Не могли бы Вы указать на эти истории - где читать? 



> Мы имеем не ведическую ситуацию, и на неё трудно реагировать "ведическим" путём. Важно оставаться заботливым и любящим отцом, тогда вы сохраните за собой какое-то влияние на дочь.


Я понимаю, что Кали-юга, ничего "ведического" не осталось. Но преданный же должен следовать гуру-садху-шастре, причем шастра всегда важнее... С другой стороны, надо ли вообще "сохранить за собой какое-то влияние на дочь"? Мой наставник говорит мне, что это проявление майи, привязанности, которая мешает предаться Кришне (по ШБ 4.25.55)...

----------


## Веданта Крит дас

> Примите мои поклоны, Веданта Крит прабху. Большое спасибо за ответ. 
> 
> Не могли бы Вы указать на эти истории - где читать? 
> 
> Я понимаю, что Кали-юга, ничего "ведического" не осталось. Но преданный же должен следовать гуру-садху-шастре, причем шастра всегда важнее... С другой стороны, надо ли вообще "сохранить за собой какое-то влияние на дочь"? Мой наставник говорит мне, что это проявление майи, привязанности, которая мешает предаться Кришне (по ШБ 4.25.55)...

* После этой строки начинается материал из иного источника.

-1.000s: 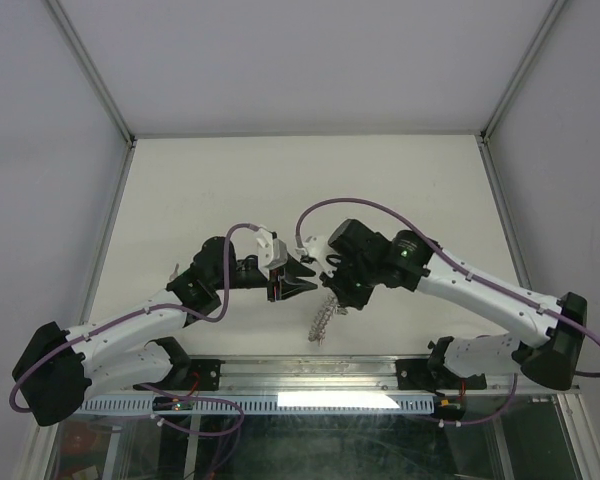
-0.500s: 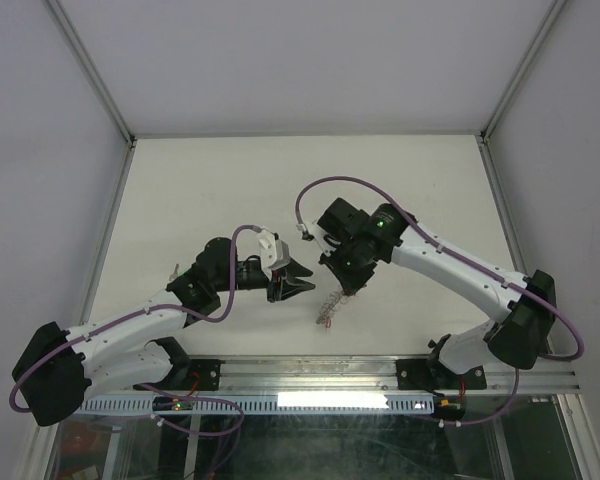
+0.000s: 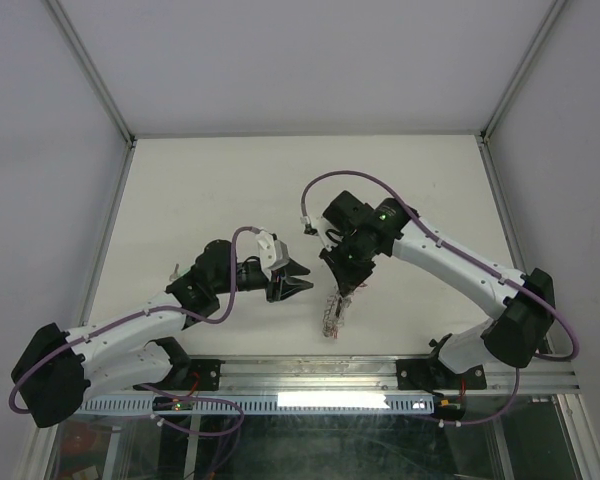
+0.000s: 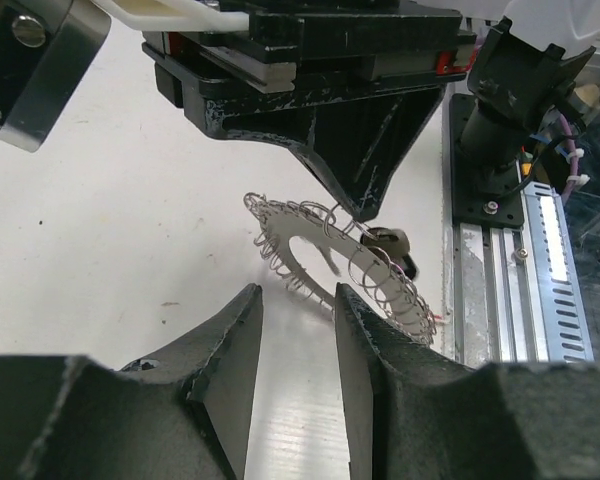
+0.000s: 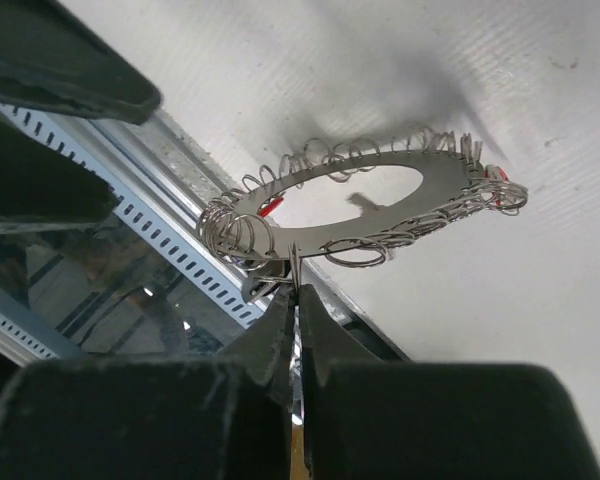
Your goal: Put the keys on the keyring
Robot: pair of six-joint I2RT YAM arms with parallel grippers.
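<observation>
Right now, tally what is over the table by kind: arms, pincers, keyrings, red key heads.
Robot arms: 2 (left arm, right arm)
Pincers: 2 (left pincer open, right pincer shut on the keyring's rim)
Keyring: 1
Red key heads in sight at the rim, right wrist view: 2
Total: 7

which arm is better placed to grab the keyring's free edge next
Probably left. The left gripper is open, empty and pointed at the keyring, while the right gripper is shut on the keyring's fringe, holding it.
</observation>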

Честно говоря, истории на ум не приходят. Я просто принцип описал.

Что касается непривязанности. Непривязанность к дочери ещё не указывает на привязанность к Кришне. Нельзя путать непривязанность к материи и привязанность к Богу. Отец понимает, что дочь - это душа, которую Господь дал ему на попечение. В этом случае материальная и духовная забота о дочери будет дхармой человека, которая поможет его очищению. Я часто сталкиваюсь с тем, что преданные прикрываются отречением, когда речь заходит об исполнении долга, особенно если это сопряженно с неудобствами. Отрекаться нужно от чувства ложной собственности, а не от исполнения обязанностей. Исполнение дхармы очищает даже возвышенные души.

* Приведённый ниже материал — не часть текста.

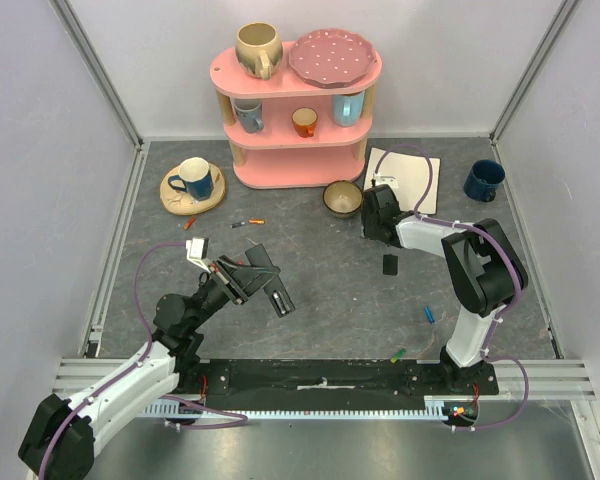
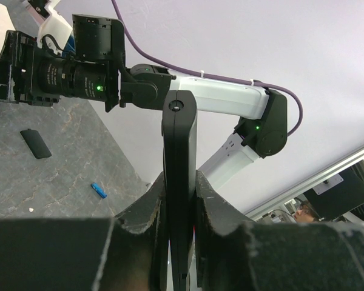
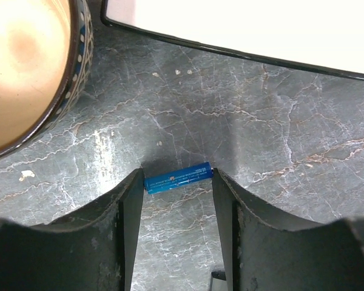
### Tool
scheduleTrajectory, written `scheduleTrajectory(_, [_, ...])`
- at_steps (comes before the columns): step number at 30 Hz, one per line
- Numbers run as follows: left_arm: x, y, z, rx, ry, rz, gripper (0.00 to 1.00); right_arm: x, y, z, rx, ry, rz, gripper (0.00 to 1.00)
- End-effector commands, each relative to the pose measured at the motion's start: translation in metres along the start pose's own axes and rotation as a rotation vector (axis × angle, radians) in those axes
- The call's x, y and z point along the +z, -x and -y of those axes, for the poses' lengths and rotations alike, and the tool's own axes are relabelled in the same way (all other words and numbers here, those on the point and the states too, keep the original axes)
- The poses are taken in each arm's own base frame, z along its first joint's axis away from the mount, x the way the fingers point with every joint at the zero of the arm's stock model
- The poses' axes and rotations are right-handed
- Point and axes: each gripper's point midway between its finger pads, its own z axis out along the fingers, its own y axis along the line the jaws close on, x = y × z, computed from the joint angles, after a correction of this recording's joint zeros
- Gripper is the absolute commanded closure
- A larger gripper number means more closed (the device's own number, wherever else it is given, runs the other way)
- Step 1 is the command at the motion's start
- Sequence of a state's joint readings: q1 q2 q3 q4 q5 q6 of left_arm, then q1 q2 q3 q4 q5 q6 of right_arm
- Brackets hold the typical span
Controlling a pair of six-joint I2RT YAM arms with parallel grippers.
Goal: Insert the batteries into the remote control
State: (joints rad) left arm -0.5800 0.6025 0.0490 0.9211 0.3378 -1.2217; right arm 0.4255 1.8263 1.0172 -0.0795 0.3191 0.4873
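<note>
My left gripper (image 1: 252,277) is shut on the black remote control (image 1: 277,297) and holds it above the table. In the left wrist view the remote (image 2: 179,133) stands edge-on between the fingers (image 2: 139,212). My right gripper (image 1: 377,222) is low over the table beside the bowl. Its fingertips touch both ends of a blue battery (image 3: 178,177), which they grip lengthwise. A second blue battery (image 1: 430,313) and a green one (image 1: 398,353) lie at the front right. Orange batteries (image 1: 250,222) lie near the shelf. A small black cover piece (image 1: 390,264) lies on the table.
A brown bowl (image 1: 342,197) stands just left of my right gripper, close in the right wrist view (image 3: 24,60). A cream mat (image 1: 408,178) lies behind it. A pink shelf (image 1: 298,110) with cups stands at the back, a blue mug (image 1: 483,180) at the right, and another on a coaster (image 1: 192,180) at the left.
</note>
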Motion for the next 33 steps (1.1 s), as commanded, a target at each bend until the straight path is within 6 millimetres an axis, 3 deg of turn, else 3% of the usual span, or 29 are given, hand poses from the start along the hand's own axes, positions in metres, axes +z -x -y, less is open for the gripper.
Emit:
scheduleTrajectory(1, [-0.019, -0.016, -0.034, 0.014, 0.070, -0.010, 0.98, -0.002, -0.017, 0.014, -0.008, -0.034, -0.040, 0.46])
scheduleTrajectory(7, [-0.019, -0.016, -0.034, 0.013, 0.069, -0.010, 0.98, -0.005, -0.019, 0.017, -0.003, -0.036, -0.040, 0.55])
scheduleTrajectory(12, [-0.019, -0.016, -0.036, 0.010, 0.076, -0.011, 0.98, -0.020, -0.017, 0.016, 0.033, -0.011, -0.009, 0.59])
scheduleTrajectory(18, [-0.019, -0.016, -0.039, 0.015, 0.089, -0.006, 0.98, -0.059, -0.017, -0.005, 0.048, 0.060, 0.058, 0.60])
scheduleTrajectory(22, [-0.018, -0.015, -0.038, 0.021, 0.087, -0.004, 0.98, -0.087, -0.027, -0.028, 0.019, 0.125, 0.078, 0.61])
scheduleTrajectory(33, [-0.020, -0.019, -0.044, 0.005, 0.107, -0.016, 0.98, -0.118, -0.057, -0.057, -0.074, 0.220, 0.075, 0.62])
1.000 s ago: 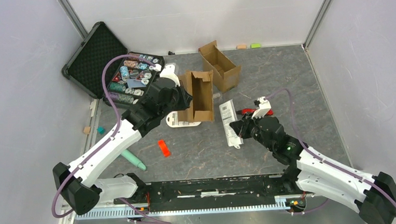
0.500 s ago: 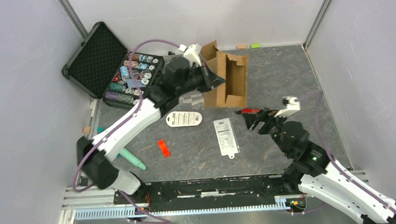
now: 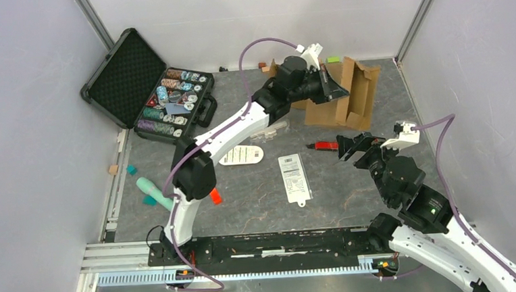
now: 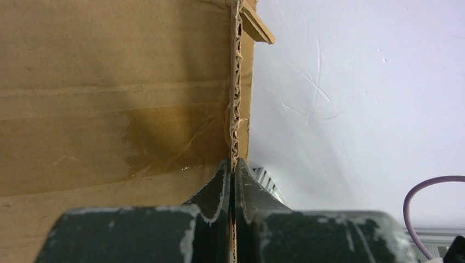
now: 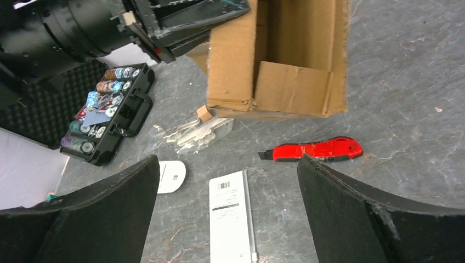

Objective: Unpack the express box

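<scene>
The express box [image 3: 348, 98], brown cardboard with a glossy taped seam [image 4: 109, 137], hangs tilted near the back right with its open mouth [image 5: 285, 49] towards the right wrist camera. My left gripper [image 3: 335, 89] is shut on the edge of one cardboard wall, both fingertips [image 4: 234, 167] pressed on the corrugated rim. My right gripper [image 3: 354, 145] hangs open and holds nothing, just right of a red utility knife [image 3: 323, 145]. In the right wrist view the knife [image 5: 315, 149] lies ahead between the wide-spread fingers [image 5: 228, 160]. No label shows on the box.
A white rectangular packet [image 3: 294, 176], a white oval packet [image 3: 241, 155] and a clear plastic bag [image 3: 268, 132] lie mid-table. An open black case of poker chips [image 3: 171, 104] sits back left. A teal tool [image 3: 155, 193] and an orange block [image 3: 214, 196] lie near left. More cardboard [image 3: 273, 68] shows behind the left arm.
The left arm swung the box from mid-table up and to the back right. The right gripper let go of the white rectangular packet, opened wide and drew back to the right.
</scene>
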Tool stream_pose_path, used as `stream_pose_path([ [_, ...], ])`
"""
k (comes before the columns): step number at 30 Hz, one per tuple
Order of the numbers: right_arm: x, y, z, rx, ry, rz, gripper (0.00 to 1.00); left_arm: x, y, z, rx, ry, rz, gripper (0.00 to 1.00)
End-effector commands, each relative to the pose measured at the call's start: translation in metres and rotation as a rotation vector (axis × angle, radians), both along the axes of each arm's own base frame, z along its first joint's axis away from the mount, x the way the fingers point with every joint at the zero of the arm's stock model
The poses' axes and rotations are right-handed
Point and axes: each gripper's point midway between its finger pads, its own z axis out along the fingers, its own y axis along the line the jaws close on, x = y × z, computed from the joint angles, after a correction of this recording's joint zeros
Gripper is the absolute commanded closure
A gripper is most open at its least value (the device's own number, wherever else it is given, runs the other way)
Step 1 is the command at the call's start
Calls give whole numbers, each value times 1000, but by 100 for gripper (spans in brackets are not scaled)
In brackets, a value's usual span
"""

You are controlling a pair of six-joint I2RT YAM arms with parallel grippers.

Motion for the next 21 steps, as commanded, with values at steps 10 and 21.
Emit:
stream_pose_path([
  [10, -5, -16, 32, -3, -47, -41, 2, -50, -45, 64, -214, -2, -200, 98],
  [21, -19, -37, 89, 30, -131, -68, 2, -139, -60, 24, -171, 192, -303, 98],
])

Сейчас не ведическое время и ведический формат мало когда можно применить. Сейчас редко встретишь девушку, которая выйдет за кого-то замуж только потому, что об этом ей сказал её отец. Но помочь в меру сил отец может и должен. Так или иначе дочь должна быть защищена и отец должен давать ей прибежище.

----------